Whitehall’s largest legal department, the Treasury Solicitor’s Department (TSol) is to improve its data protection practices after an independent investigation found it had breached the Data Protection Act four times between 2011 and 2012.
The investigation by the UK’s independent data privacy authority, the Information Commissioner’s Office (ICO), found that TSol failed to comply with the act after it released the personal information of individuals to third parties on four separate occasions between August 2011 and November 2012.
The ICO found that in three of the cases, papers relating to various pieces of litigation were sent out to the claimants’ solicitors, while still containing the personal information of third parties that should have been redacted. In the fourth case, a bundle of case papers relating to an unfair dismissal case were sent to a complainant, but contained the personal data of an individual pursuing a separate claim.
As a result, the ICO has today (26 February) required TSol to improve its processes when redacting documents.
Under the new requirements, TSol must provide a ‘clear documented procedure for staff to follow when preparing information for disclosure’ and a checking process for sensitive and personal data relating to third parties. They must also ensure that communication between junior and senior lawyers is structured and that a mandatory and comprehensive training programme for all new and existing staff is provided. These measures are required to be implemented within six months.
ICO head of enforcement Stephen Eckersley said: ‘Data security is only as good as the weakest link in the chain. In this case, the Treasury Solicitor’s Department provided guidance to staff on how to prepare documents for disclosure, but there were clear gaps in the information provided and it wasn’t understood by their staff. This led to a series of data breaches over a 16-month period that could easily have been avoided.
‘The nature of the work carried out by the Treasury Solicitor’s Department means they should have recognised they were failing in their legal duty to keep people’s information secure. However, delays in addressing these issues allowed further breaches to occur, which has resulted in today’s agreement between our office and the department to improve its practices.’

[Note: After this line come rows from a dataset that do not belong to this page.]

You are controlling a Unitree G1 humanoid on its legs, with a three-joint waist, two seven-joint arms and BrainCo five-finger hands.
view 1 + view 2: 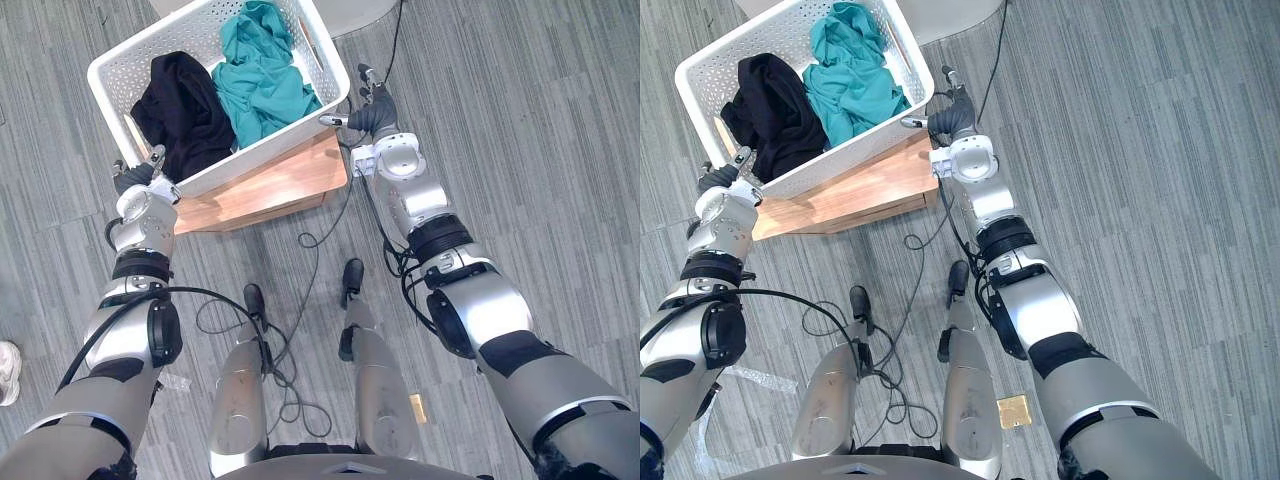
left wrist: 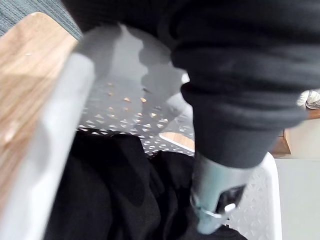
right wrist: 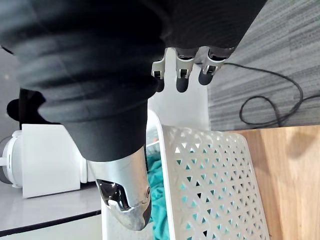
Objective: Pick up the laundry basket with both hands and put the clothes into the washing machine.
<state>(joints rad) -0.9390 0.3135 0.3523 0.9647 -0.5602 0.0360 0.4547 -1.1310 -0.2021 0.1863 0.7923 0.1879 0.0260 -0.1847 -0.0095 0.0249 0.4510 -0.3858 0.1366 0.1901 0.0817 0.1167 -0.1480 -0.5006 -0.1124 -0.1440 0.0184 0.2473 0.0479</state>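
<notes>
1. Grey striped floor (image 1: pixel 520 120) spreads around a low wooden table (image 1: pixel 270 190). The floor is open beyond the table's right end, and a person's shoe (image 1: pixel 8 370) sits at the far left edge.
2. Left eye view: the white perforated laundry basket (image 1: pixel 270 143) stands on the table, set at an angle, its right end overhanging the table's edge. A black garment (image 1: pixel 180 110) fills its left half and a teal garment (image 1: pixel 262 75) its right half.
3. Both arms reach forward. The left hand (image 1: pixel 135 178) is at the basket's near left corner, and the right hand (image 1: pixel 372 112) is just beside the right end.
4. Right eye view: the layout is the same, with the two hands flanking the basket's short ends.
5. Left wrist view: the thumb (image 2: pixel 215 200) reaches inside the basket wall above the black garment, with the rim and the wood alongside. Whether this hand grips cannot be told.
6. Right wrist view: the fingers (image 3: pixel 181 82) are straight and spread away from the thumb (image 3: pixel 125 200), which hangs by the rim near the teal garment. This hand is clamped on nothing.
</notes>
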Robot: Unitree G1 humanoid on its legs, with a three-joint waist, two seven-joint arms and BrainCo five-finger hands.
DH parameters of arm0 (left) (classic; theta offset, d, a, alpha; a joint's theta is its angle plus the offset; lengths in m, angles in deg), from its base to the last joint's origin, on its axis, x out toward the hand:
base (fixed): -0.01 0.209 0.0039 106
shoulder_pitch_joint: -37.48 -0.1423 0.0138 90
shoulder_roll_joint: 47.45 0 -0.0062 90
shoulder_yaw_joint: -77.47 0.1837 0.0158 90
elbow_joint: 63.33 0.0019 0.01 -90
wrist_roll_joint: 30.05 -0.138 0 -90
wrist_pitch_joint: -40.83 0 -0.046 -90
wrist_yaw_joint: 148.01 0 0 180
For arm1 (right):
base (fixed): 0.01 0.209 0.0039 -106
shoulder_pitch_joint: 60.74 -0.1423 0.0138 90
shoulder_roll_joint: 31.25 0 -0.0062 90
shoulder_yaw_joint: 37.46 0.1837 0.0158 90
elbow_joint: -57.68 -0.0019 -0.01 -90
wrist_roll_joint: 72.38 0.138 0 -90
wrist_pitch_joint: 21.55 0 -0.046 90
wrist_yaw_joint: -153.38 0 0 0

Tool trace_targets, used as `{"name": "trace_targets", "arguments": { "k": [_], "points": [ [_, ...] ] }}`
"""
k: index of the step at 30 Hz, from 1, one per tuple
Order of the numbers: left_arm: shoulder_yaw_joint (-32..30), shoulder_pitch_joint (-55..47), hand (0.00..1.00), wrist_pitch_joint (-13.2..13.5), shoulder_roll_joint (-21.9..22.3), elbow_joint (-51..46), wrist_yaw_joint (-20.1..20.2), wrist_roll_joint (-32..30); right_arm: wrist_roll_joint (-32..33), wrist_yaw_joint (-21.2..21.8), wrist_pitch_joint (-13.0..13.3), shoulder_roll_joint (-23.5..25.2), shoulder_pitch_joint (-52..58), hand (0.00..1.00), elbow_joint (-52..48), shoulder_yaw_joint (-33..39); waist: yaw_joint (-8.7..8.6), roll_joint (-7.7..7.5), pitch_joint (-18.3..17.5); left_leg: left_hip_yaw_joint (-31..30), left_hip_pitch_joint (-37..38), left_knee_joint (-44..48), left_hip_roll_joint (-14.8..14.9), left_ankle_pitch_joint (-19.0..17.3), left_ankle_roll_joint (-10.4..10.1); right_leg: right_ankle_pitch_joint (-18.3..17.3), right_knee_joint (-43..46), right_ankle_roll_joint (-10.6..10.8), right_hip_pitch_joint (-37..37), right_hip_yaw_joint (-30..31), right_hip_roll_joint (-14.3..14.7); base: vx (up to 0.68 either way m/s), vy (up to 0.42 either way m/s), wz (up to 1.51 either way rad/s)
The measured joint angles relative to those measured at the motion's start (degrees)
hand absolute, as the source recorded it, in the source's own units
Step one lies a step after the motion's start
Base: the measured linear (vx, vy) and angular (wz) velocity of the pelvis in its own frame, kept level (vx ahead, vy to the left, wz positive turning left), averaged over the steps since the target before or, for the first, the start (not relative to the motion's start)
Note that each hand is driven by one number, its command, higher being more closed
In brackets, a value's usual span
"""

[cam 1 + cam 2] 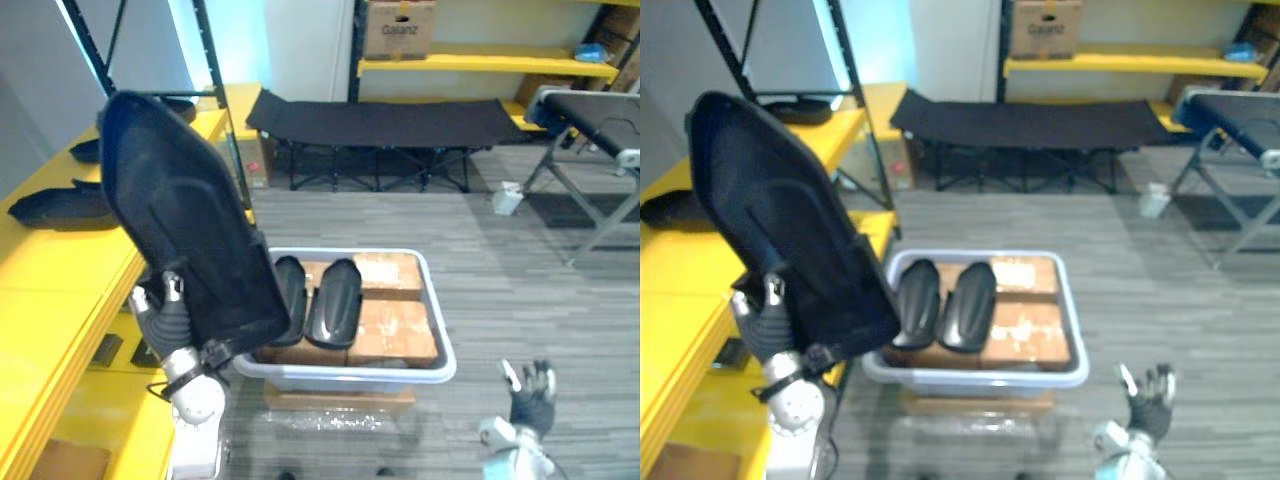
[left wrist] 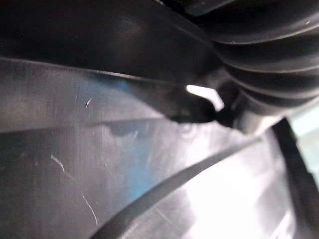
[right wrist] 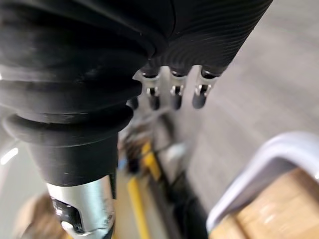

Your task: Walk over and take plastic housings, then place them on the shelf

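Grey plank flooring [image 1: 520, 300] is running through this storeroom, and we are standing over a white tub [image 1: 441, 345] set on it. Left of the tub, a yellow shelf [image 1: 60, 290] is lining the wall. Our left robot hand [image 1: 165, 318] is gripping a large black housing [image 1: 190, 230] by its lower edge, fingers curled over the rim. It is holding the housing upright and tilted, raised between the tub and the shelf, with the lower corner overlapping the tub's left rim in our view. Our right robot hand [image 1: 530, 392] is hanging low, right of the tub, with fingers spread wide and carrying nothing.

We are judging the task as partly done. Further left of the tub, other housings [image 1: 55, 207] are lying on the shelf's top, so some placing appears finished. The one in hand is lifted clear but not yet set down; it needs swinging left from the tub onto a bare yellow stretch. Inside the tub, two housings [image 1: 332, 300] are leaning side by side on cardboard boxes [image 1: 395, 322], waiting for collection. We are reckoning on one placement now and at least two more trips after it.
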Motion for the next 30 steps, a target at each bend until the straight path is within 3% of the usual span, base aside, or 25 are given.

A spokesperson for TSol said: ‘This is the first time that TSol has been issued with an undertaking. We have reviewed our practices and put in place additional processes to ensure we avoid this type of breach in the future. We take this type of breach very seriously, and reported it to the Information Commissioner ourselves.
‘We acted quickly to retrieve the material as soon as the incidents were brought to our attention We are confident that all material has been recovered and no further dissemination of the material will take place.’
Separately, the chief executive and permanent secretary of TSol Paul Jenkins QC announced he will be retiring at the end of February, and will be replaced by incoming treasury solicitor and HM procurator general, Jonathan Jones.
Jones, who is currently the legal adviser to the Home Office and Northern Ireland Office, was chosen following an open competition. The appointment was approved by the prime minister, following consultation with the deputy prime minister and the attorney general.
The attorney general Dominic Grieve QC MP said: ‘The post is a crucial one, especially as more and more of the legal advisory functions of the government are coming under the umbrella of the Treasury Solicitor’s Department. His predecessor will be a hard act to follow, but I know that Jonathan has the right combination of vision and professional skills to rise to the challenge.’